* THE RECORDS:
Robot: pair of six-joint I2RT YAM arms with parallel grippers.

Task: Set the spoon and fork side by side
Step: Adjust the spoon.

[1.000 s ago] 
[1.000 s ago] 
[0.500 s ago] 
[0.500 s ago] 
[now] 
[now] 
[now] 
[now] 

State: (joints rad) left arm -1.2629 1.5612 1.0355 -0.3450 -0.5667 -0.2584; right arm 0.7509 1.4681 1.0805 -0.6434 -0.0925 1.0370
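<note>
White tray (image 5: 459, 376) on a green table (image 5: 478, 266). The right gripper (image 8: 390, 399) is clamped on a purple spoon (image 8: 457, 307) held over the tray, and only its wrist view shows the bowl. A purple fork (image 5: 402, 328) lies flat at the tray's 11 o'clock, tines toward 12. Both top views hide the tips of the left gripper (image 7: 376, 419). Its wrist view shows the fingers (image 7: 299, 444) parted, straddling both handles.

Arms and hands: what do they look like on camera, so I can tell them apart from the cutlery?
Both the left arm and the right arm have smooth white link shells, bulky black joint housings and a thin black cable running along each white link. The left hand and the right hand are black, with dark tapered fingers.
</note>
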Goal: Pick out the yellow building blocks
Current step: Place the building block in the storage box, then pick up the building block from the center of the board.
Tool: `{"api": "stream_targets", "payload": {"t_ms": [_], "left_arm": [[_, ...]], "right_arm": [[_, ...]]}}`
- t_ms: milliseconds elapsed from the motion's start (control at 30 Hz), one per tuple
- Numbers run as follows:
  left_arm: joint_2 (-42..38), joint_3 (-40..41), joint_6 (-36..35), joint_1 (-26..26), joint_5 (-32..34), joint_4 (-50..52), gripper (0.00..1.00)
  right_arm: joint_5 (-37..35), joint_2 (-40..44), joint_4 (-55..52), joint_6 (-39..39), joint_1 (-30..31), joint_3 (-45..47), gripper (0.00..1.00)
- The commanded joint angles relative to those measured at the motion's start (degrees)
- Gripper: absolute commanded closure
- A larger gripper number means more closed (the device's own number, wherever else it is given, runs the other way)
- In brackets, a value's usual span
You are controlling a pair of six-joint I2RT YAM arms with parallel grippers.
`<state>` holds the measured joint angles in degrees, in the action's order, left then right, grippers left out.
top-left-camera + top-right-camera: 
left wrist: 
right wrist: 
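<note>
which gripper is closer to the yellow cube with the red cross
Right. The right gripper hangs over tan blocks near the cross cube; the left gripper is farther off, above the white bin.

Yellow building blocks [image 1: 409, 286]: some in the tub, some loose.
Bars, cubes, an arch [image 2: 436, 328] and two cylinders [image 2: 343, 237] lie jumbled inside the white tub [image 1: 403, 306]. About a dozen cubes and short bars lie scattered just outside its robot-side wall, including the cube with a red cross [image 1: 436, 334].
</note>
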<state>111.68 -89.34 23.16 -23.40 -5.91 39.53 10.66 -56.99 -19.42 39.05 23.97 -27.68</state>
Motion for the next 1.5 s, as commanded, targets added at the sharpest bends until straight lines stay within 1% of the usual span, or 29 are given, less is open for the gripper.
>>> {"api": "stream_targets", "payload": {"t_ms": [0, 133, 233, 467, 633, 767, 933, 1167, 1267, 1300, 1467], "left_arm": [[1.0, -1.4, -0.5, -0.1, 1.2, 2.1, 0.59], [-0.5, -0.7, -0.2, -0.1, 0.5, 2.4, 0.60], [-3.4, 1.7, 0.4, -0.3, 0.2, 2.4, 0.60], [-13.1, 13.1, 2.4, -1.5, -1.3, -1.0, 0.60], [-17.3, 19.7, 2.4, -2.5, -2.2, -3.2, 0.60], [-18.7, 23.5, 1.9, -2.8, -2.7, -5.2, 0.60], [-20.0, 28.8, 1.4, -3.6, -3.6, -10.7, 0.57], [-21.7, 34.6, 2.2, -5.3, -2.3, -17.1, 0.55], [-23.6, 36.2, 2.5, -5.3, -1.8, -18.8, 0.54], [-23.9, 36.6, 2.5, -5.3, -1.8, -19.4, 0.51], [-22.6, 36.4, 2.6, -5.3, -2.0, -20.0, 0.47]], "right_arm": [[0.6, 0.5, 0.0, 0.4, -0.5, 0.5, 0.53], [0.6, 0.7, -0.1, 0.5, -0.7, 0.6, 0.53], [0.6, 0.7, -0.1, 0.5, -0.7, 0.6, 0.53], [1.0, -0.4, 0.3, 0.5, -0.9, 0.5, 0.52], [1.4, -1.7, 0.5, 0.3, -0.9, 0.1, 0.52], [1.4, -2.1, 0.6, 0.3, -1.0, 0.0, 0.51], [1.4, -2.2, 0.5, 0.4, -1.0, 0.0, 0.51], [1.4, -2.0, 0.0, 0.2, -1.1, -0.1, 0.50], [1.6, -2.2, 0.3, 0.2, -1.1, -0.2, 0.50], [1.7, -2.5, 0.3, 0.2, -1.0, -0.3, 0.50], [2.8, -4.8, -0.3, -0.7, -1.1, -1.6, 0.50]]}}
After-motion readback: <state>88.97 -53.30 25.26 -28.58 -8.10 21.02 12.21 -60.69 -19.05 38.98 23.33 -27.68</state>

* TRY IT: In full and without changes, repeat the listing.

* TASK SOLUTION:
Robot: pair of six-joint I2RT YAM arms with parallel grippers.

Task: Set the spoon and fork side by side
Step: Adjust the spoon.

[1.000 s ago] 
[1.000 s ago] 
[0.500 s ago] 
[0.500 s ago] 
[now] 
[now] 
[now] 
[now] 

State: (joints rad) left arm -1.2629 1.5612 1.0355 -0.3450 -0.5667 -0.2584; right arm 0.7509 1.4681 1.0805 -0.6434 -0.0925 1.0370
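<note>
White tray (image 5: 459, 376) on a green table (image 5: 478, 266). The right gripper (image 8: 390, 399) is clamped on a purple spoon (image 8: 457, 307) held over the tray, and only its wrist view shows the bowl. A purple fork (image 5: 402, 328) lies flat at the tray's 11 o'clock, tines toward 12. Both top views hide the tips of the left gripper (image 7: 376, 419). Its wrist view shows the fingers (image 7: 299, 444) parted, straddling both handles.

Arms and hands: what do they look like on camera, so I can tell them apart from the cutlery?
Both the left arm and the right arm have smooth white link shells, bulky black joint housings and a thin black cable running along each white link. The left hand and the right hand are black, with dark tapered fingers.
</note>
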Goal: Pick out the yellow building blocks
Current step: Place the building block in the storage box, then pick up the building block from the center of the board.
Tool: `{"api": "stream_targets", "payload": {"t_ms": [_], "left_arm": [[_, ...]], "right_arm": [[_, ...]]}}`
- t_ms: milliseconds elapsed from the motion's start (control at 30 Hz), one per tuple
- Numbers run as follows:
  left_arm: joint_2 (-42..38), joint_3 (-40..41), joint_6 (-36..35), joint_1 (-26..26), joint_5 (-32..34), joint_4 (-50..52), gripper (0.00..1.00)
  right_arm: joint_5 (-37..35), joint_2 (-40..44), joint_4 (-55..52), joint_6 (-39..39), joint_1 (-30..31), joint_3 (-45..47), gripper (0.00..1.00)
- The commanded joint angles relative to those measured at the motion's start (degrees)
- Gripper: absolute commanded closure
- A larger gripper number means more closed (the device's own number, wherever else it is given, runs the other way)
- In brackets, a value's usual span
You are controlling a pair of six-joint I2RT YAM arms with parallel grippers.
`<state>` holds the measured joint angles in degrees, in the action's order, left then right, grippers left out.
top-left-camera + top-right-camera: 
left wrist: 
right wrist: 
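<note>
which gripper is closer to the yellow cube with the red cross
Right. The right gripper hangs over tan blocks near the cross cube; the left gripper is farther off, above the white bin.

Yellow building blocks [image 1: 409, 286]: some in the tub, some loose.
Bars, cubes, an arch [image 2: 436, 328] and two cylinders [image 2: 343, 237] lie jumbled inside the white tub [image 1: 403, 306]. About a dozen cubes and short bars lie scattered just outside its robot-side wall, including the cube with a red cross [image 1: 436, 334].
</note>
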<state>111.68 -89.34 23.16 -23.40 -5.91 39.53 10.66 -56.99 -19.42 39.05 23.97 -27.68</state>
Motion for the next 1.5 s, as commanded, targets added at the sharpest bends until straight lines stay within 1% of the usual span, or 29 are given, less is open for the gripper.
>>> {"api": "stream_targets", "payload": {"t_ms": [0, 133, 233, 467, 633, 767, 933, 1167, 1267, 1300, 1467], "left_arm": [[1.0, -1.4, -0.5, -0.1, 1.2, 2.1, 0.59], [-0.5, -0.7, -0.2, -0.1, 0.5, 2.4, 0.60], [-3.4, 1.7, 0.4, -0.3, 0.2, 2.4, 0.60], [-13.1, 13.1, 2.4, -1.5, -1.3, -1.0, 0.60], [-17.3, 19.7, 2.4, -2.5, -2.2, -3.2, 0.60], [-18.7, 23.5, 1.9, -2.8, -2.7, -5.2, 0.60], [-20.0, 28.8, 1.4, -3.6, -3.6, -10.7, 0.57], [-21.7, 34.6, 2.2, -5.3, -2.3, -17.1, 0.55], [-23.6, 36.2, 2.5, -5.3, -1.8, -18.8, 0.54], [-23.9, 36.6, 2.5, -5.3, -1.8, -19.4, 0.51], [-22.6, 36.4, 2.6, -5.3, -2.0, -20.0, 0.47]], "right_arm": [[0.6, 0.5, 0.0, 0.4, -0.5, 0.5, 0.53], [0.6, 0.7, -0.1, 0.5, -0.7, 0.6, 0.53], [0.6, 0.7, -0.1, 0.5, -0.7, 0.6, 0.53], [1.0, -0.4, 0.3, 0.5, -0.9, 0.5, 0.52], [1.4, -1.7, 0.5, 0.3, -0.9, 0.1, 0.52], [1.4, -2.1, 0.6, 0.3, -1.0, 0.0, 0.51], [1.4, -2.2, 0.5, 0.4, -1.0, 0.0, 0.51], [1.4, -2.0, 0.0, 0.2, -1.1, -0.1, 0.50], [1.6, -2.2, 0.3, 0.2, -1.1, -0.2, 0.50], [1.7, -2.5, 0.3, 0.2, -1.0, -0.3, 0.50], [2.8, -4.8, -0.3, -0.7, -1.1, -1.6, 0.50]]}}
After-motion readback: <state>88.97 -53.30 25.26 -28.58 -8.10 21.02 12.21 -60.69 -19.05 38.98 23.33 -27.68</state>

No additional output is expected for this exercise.